• **GOAL OF THE EXERCISE**
Only lines holding "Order" are needed; copy each of them from the data below.

• **MATERIAL PROVIDED**
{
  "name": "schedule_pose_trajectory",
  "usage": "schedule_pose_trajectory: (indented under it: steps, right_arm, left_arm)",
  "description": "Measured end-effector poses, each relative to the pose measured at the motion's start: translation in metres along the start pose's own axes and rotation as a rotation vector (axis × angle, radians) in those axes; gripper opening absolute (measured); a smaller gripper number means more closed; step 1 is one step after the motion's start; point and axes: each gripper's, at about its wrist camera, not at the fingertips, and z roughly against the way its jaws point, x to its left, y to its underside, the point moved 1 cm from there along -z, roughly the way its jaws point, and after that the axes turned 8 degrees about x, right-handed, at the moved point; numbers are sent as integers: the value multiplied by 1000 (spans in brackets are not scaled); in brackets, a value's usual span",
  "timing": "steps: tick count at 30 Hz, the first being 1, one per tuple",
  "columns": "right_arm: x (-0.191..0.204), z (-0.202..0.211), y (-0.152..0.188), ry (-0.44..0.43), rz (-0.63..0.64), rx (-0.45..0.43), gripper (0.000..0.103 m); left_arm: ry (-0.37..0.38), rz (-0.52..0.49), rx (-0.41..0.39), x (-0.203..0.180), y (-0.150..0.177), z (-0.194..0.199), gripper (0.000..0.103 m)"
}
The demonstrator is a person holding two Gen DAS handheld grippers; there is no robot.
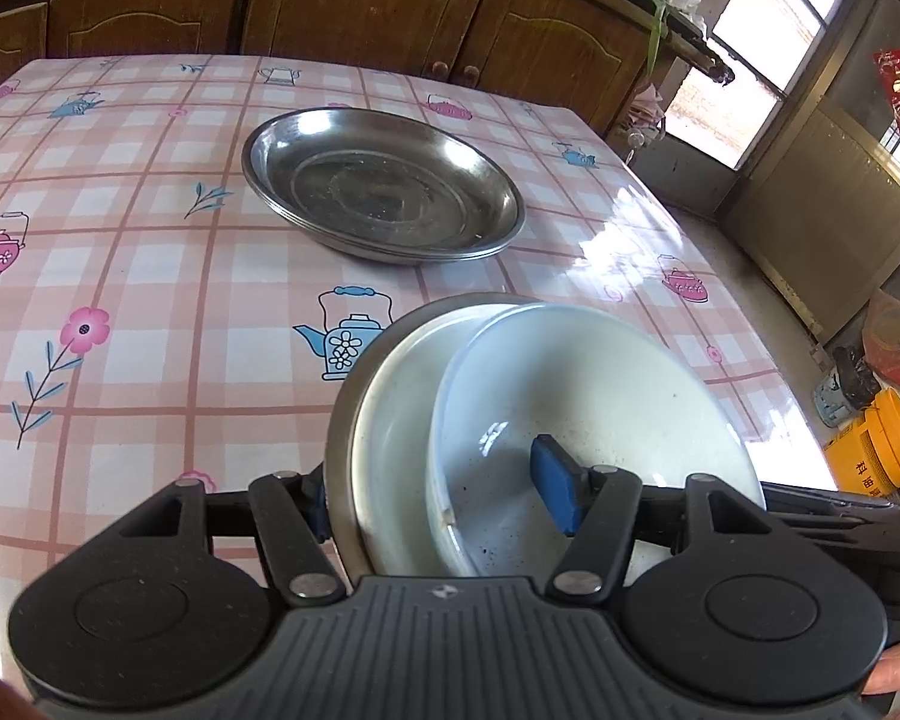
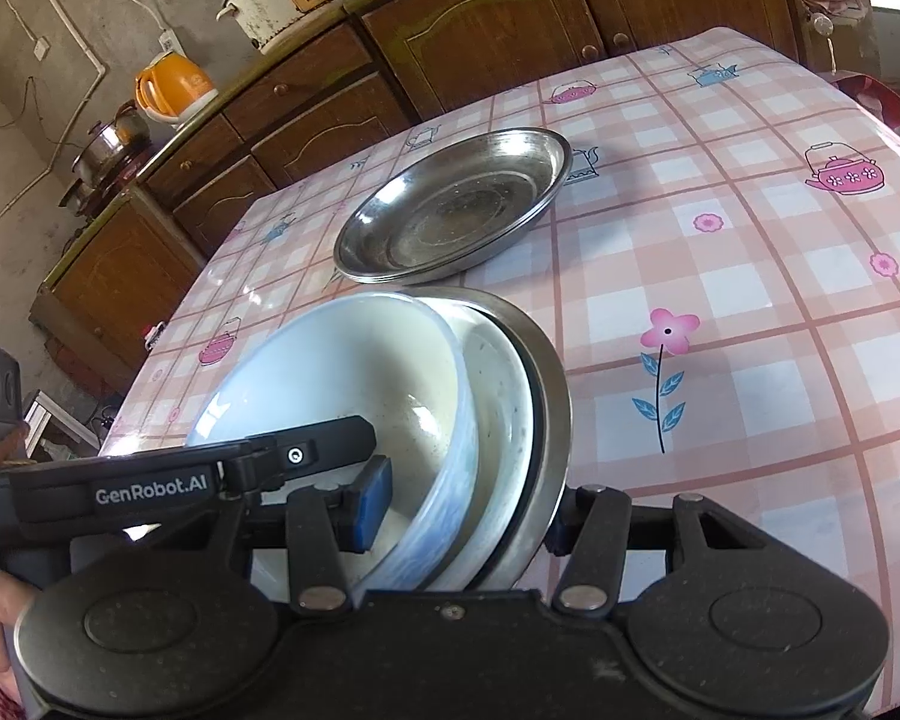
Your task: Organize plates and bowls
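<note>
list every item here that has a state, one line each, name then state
left gripper: shut on the stack of bowls, one pad inside
right gripper: shut on the same stack, opposite rim
stack of bowls: nested, white bowls inside a metal one, held between both grippers, whether lifted is unclear
steel plates: stacked, upright, empty, resting on the table
table: covered by a checked cloth
orange kettle: lid closed, on the counter

We find a stack of metal plates (image 1: 384,186) toward the middle of the table (image 1: 120,252), nearer its far edge, set apart from everything else. Near the table's front edge we hold a nested stack of bowls (image 1: 570,408), tilted: the left gripper (image 1: 444,504) and right gripper (image 2: 462,510) each clamp its rim from opposite sides. Cabinets (image 1: 360,6) stand behind the table's far edge.
</note>
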Motion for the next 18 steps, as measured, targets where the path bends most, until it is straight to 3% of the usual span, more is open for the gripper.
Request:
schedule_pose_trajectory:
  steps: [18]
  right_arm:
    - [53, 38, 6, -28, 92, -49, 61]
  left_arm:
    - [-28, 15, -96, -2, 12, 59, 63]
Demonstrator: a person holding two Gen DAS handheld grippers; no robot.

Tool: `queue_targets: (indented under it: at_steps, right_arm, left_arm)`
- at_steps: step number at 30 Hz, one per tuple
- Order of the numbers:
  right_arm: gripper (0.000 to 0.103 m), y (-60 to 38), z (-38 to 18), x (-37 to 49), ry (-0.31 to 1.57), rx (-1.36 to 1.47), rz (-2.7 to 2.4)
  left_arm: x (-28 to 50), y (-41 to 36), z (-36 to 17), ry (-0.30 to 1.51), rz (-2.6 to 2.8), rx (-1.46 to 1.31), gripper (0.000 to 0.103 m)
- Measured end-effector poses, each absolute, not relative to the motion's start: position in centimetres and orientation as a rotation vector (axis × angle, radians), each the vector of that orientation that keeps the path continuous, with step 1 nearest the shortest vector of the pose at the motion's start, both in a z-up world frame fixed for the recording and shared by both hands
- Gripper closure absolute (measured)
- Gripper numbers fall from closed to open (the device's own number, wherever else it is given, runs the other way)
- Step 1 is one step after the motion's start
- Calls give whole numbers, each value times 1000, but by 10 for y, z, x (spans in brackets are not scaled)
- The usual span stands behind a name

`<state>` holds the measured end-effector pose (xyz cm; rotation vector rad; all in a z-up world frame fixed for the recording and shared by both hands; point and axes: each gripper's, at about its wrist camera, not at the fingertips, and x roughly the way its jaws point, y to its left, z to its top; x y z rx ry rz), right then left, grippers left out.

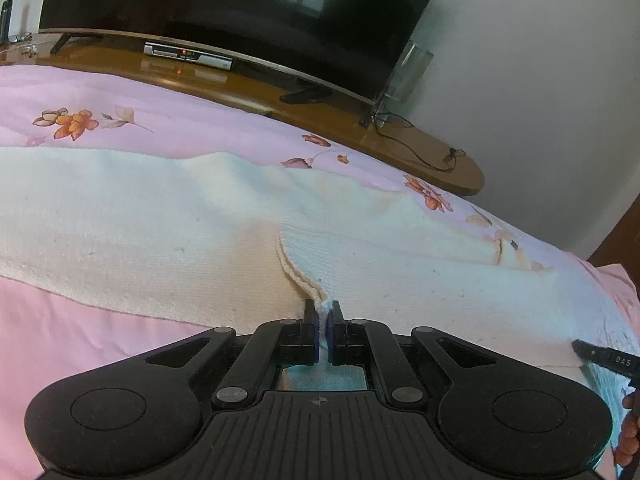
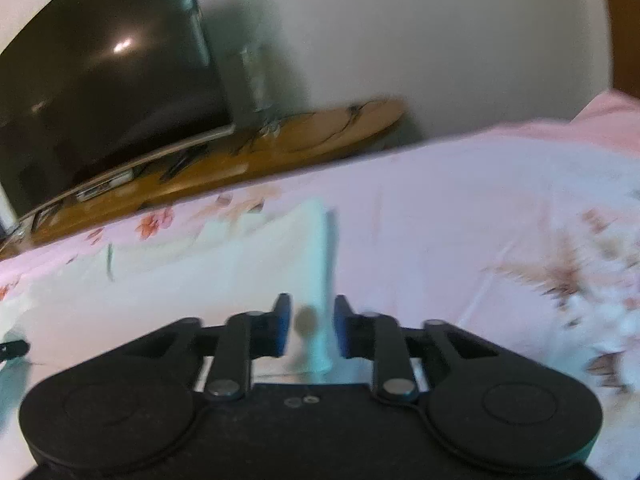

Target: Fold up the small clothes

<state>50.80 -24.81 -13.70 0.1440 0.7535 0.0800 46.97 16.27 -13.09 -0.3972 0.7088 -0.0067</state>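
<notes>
Pink cotton bedding [image 1: 80, 336] printed with orange flowers fills most of what I see, a soft bedspread running from the near edge to the far side. Beyond it a glossy brown wooden TV stand [image 1: 420, 152] curves along a plain pale wall [image 1: 540, 80], carrying a large black television [image 1: 224, 4] whose dark screen mirrors a window. A silver set-top box [image 1: 188, 55] sits under the screen at far left, a clear upright block [image 1: 404, 76] stands at the screen's right end, and a black cable [image 1: 416, 152] loops across the wood.

On the bedspread lies the cream knitted garment [image 1: 160, 220], finely ribbed, flecked with lint, spread wide from left to right. A corded hem edge rises from it toward me.

My left gripper [image 1: 323, 334] has its blue pads pinched tight on that raised hem. My right gripper [image 2: 311, 328], seen in a blurred picture, has a pale upright fold of the same garment [image 2: 320, 264] standing between its blue pads; a gap shows on the left side, so the pads are not yet pressing. At the right edge of the left view I catch the other gripper's black tip and a few fingers [image 1: 630, 428].
</notes>
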Motion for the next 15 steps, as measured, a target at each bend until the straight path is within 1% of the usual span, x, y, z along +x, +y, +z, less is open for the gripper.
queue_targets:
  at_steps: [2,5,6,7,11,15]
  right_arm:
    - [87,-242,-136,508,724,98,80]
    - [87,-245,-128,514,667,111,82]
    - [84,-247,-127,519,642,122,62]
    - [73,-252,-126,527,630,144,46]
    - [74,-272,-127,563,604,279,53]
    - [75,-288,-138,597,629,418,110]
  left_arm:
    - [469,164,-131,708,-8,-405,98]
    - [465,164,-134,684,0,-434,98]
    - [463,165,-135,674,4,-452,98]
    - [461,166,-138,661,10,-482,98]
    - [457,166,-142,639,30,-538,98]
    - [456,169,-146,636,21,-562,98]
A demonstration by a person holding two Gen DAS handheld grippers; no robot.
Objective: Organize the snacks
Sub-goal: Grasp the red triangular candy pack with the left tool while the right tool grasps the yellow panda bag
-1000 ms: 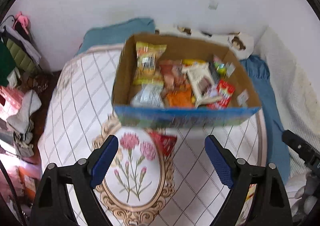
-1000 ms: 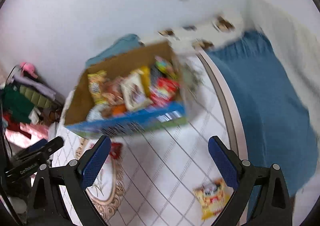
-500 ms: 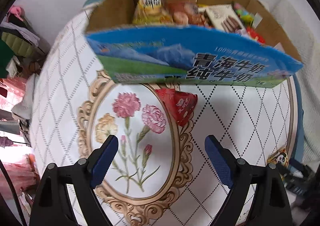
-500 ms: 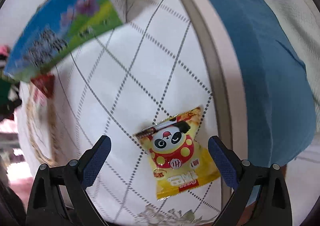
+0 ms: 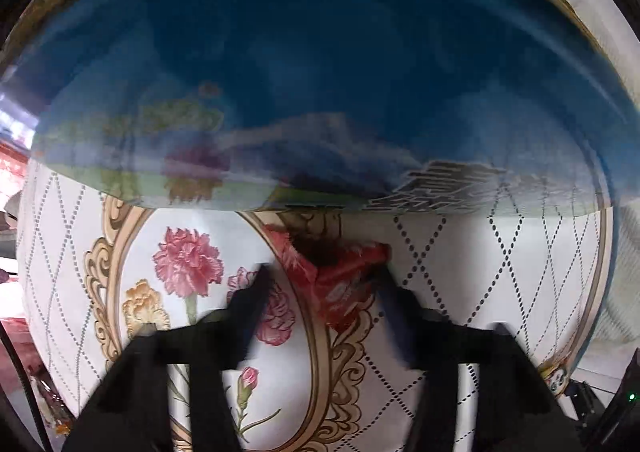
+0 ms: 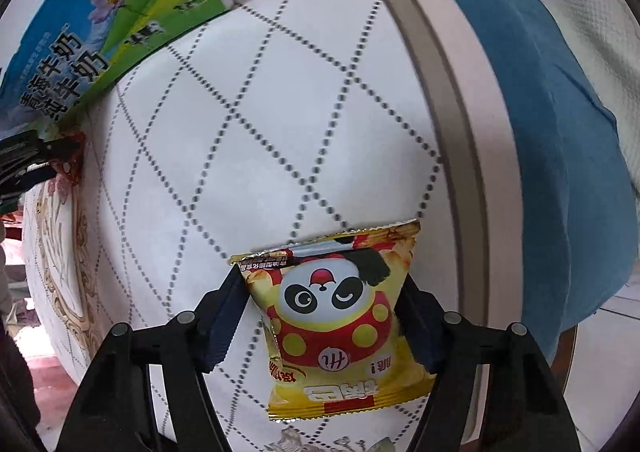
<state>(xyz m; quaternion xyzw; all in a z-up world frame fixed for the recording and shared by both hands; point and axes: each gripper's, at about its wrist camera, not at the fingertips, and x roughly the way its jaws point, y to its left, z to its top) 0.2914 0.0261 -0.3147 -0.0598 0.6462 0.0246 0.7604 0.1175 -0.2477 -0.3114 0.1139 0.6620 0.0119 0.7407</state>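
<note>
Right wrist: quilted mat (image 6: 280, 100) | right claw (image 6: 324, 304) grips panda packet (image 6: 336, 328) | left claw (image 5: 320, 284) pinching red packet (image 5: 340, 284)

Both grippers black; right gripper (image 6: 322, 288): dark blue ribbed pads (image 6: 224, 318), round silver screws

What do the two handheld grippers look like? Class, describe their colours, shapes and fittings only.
Both share one design. The right gripper has matte black, angular, open-framed fingers with round silver rivets at the joints and ribbed dark navy pads on the inner faces. The left gripper shows the same black frame, but motion blur hides its rivets and pad colour. No cables, sleeves or hands appear on either.
</note>
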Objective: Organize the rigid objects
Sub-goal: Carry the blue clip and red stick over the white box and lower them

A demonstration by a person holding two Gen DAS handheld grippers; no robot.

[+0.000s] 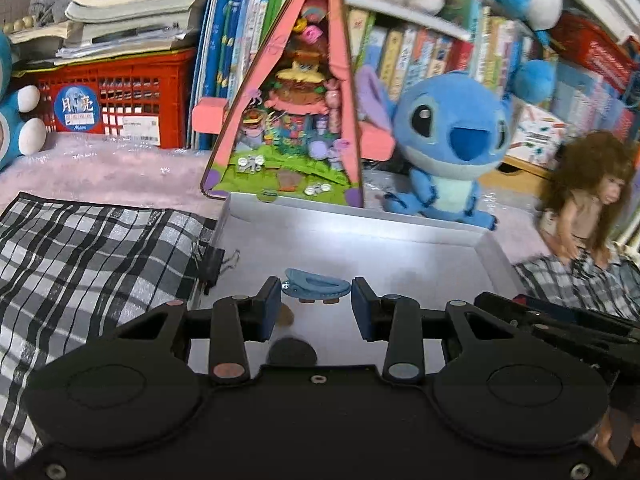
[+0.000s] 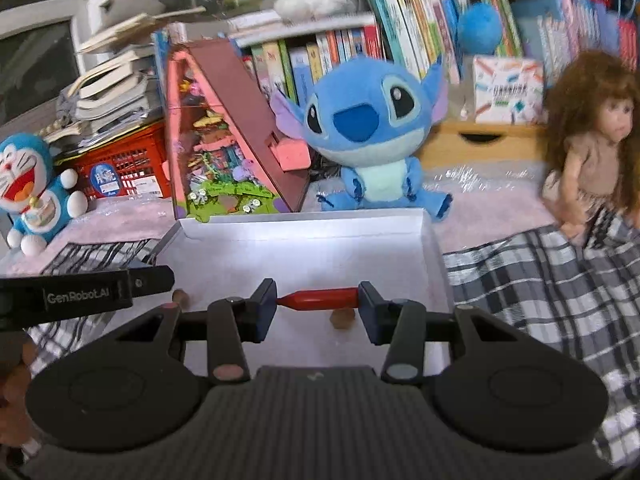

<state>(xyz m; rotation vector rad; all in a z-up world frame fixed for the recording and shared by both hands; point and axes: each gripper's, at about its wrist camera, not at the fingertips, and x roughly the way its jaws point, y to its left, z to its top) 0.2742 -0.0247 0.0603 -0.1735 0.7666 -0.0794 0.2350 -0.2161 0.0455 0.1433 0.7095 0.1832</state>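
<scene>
Even indoor light, motion blur, fisheye-bent edges

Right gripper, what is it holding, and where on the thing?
The right gripper holds a red pen-like object crosswise by its two ends, over the white box.

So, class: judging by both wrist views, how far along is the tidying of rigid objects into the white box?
Done: a few small brown pieces already lie in the white box.
In hand: the left gripper holds a blue clip between its fingers, and the right gripper holds a red cylinder, both over the box.
Left: both items need to be set down inside. Whether more waits outside cannot be told.
</scene>
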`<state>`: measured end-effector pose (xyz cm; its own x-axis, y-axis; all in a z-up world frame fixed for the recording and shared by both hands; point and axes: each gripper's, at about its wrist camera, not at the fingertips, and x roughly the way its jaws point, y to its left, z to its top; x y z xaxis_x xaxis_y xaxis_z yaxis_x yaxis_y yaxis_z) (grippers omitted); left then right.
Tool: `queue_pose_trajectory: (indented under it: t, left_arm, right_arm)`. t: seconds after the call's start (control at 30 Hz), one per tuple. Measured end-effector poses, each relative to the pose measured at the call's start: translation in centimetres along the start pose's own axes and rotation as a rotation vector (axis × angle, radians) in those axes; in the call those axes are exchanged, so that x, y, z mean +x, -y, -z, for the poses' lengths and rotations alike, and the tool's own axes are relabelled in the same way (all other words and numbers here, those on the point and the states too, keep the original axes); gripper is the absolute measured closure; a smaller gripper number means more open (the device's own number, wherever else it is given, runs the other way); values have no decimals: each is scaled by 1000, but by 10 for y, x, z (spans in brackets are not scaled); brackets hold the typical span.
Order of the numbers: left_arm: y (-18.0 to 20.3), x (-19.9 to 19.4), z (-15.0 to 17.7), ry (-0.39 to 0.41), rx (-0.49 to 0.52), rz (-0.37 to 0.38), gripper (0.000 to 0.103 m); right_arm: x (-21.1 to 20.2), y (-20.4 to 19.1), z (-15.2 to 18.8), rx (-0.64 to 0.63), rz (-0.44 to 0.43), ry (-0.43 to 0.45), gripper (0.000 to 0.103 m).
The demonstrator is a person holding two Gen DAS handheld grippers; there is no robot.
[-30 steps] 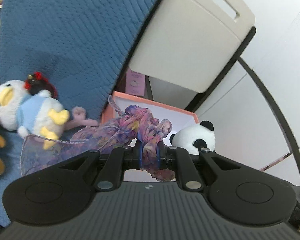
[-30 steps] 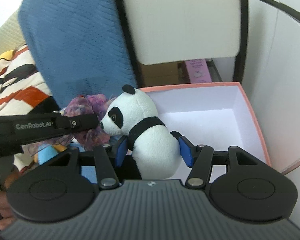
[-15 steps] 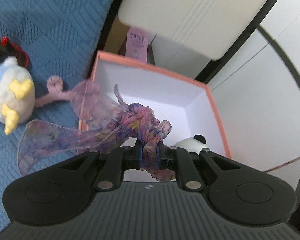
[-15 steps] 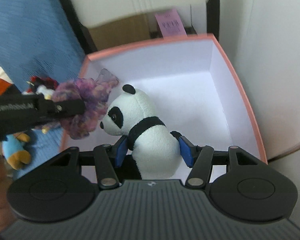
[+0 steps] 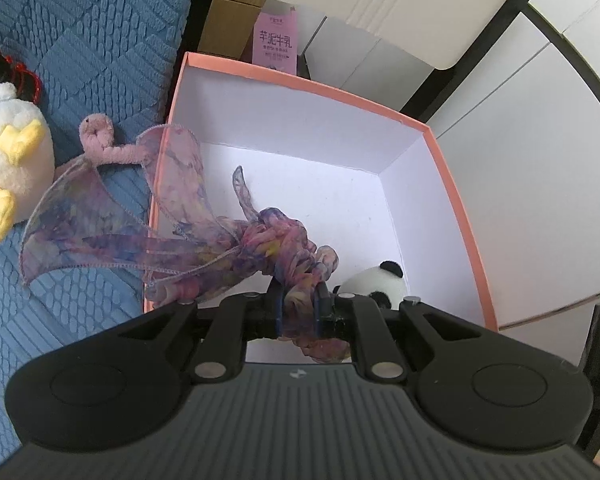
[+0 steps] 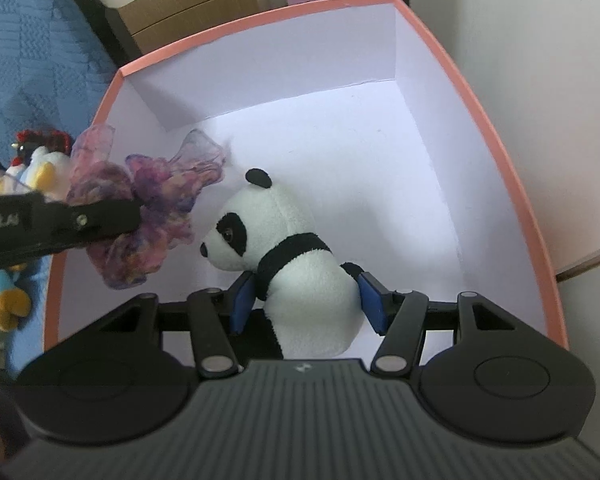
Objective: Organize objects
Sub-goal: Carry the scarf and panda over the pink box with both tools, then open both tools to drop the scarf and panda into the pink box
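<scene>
A white-and-black plush panda [image 6: 300, 256] sits upright inside the pink-rimmed white box [image 6: 496, 148]. A crumpled purple sheer scarf [image 5: 260, 248] hangs over the box's left edge.

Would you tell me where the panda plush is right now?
In the right wrist view the panda plush sits clamped in the right gripper, over the pink box, beside the purple scarf.

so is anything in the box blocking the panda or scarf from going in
Nothing visible does. The box floor is bare white below the panda in the right gripper and the scarf in the left gripper.
</scene>
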<state>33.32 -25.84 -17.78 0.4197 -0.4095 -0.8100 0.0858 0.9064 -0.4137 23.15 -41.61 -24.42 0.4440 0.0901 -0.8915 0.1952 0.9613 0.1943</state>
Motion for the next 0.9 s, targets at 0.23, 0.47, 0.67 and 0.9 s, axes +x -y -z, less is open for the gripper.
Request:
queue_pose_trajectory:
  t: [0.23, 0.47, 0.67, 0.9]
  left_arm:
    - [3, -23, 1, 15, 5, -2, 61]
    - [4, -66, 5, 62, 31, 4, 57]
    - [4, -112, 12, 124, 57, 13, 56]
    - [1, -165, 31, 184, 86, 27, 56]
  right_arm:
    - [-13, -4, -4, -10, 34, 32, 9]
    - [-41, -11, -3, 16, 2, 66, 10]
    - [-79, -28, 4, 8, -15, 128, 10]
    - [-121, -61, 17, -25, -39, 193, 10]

• **WRITTEN RESPONSE**
- Order of the numbers:
Order of the numbers: left_arm: y (-18.0 to 20.3), x (-19.9 to 19.4), z (-15.0 to 17.7), ry (-0.39 to 0.41), rx (-0.49 to 0.52), rz (-0.37 to 0.38), gripper (0.000 to 0.103 m); right_arm: x (-21.1 to 20.2), y (-20.4 to 19.1), z (-15.2 to 18.8), rx (-0.64 to 0.63), rz (-0.44 to 0.43), ry (-0.43 to 0.45), gripper (0.000 to 0.103 m).

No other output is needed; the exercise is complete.